▶ [What you have to do]
Leave every image out, and return the rest of the data word for word.

-------

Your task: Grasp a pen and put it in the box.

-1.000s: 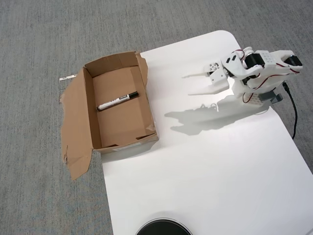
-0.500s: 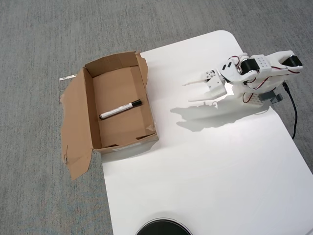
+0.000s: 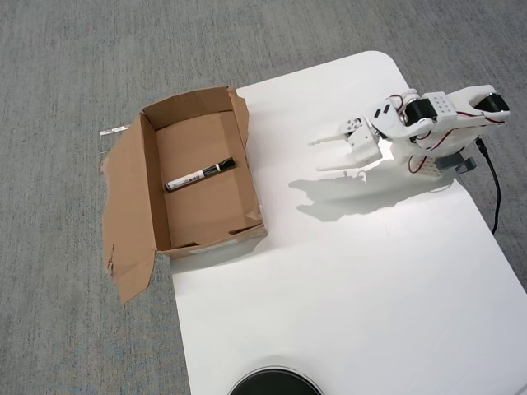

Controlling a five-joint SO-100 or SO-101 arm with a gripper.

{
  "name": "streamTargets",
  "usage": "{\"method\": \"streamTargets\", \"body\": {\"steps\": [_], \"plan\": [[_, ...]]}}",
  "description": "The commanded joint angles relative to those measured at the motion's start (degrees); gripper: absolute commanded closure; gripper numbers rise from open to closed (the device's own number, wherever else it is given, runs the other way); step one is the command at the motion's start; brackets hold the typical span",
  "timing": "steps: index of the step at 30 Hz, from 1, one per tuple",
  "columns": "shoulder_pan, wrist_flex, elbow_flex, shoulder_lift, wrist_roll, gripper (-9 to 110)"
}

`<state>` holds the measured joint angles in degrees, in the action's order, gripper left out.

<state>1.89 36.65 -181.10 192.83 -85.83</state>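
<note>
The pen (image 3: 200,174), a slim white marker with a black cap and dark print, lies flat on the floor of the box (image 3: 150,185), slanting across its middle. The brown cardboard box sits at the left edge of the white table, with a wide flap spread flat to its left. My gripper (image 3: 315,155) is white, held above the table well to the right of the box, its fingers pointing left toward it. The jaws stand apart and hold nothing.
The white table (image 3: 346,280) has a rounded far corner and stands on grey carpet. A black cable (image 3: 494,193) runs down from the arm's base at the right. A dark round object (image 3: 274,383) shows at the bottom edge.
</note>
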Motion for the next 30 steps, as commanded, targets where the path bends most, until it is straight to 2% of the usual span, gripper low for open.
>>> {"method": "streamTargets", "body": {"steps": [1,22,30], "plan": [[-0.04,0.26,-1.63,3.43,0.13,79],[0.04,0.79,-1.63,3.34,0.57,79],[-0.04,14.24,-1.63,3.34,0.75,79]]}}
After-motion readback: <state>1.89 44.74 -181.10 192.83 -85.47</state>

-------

▶ [Exercise output]
Your task: Grasp a pen and put it in the box.

-1.000s: 
-0.500s: 
+0.000s: 

Controlling a five-joint SO-100 or SO-101 arm with a gripper.

{
  "name": "streamTargets",
  "usage": "{\"method\": \"streamTargets\", \"body\": {\"steps\": [_], \"plan\": [[_, ...]]}}",
  "description": "The commanded joint angles relative to those measured at the motion's start (degrees); gripper: absolute commanded closure; gripper numbers rise from open to closed (the device's own number, wherever else it is given, runs the other way); step one is the command at the motion's start; brackets hold the typical span",
  "timing": "steps: index of the step at 30 Hz, from 1, one per tuple",
  "columns": "shoulder_pan, wrist_flex, elbow_flex, shoulder_lift, wrist_roll, gripper (-9 to 110)"
}

`<state>` holds the measured joint angles in degrees, in the action's order, gripper left out.

<state>1.89 36.65 -181.10 192.83 -85.83</state>
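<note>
The pen (image 3: 200,174), a slim white marker with a black cap and dark print, lies flat on the floor of the box (image 3: 150,185), slanting across its middle. The brown cardboard box sits at the left edge of the white table, with a wide flap spread flat to its left. My gripper (image 3: 315,155) is white, held above the table well to the right of the box, its fingers pointing left toward it. The jaws stand apart and hold nothing.
The white table (image 3: 346,280) has a rounded far corner and stands on grey carpet. A black cable (image 3: 494,193) runs down from the arm's base at the right. A dark round object (image 3: 274,383) shows at the bottom edge.
</note>
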Motion for the next 30 steps, as commanded, targets where the path bends most, until it is straight to 2% of the usual span, gripper low for open.
>>> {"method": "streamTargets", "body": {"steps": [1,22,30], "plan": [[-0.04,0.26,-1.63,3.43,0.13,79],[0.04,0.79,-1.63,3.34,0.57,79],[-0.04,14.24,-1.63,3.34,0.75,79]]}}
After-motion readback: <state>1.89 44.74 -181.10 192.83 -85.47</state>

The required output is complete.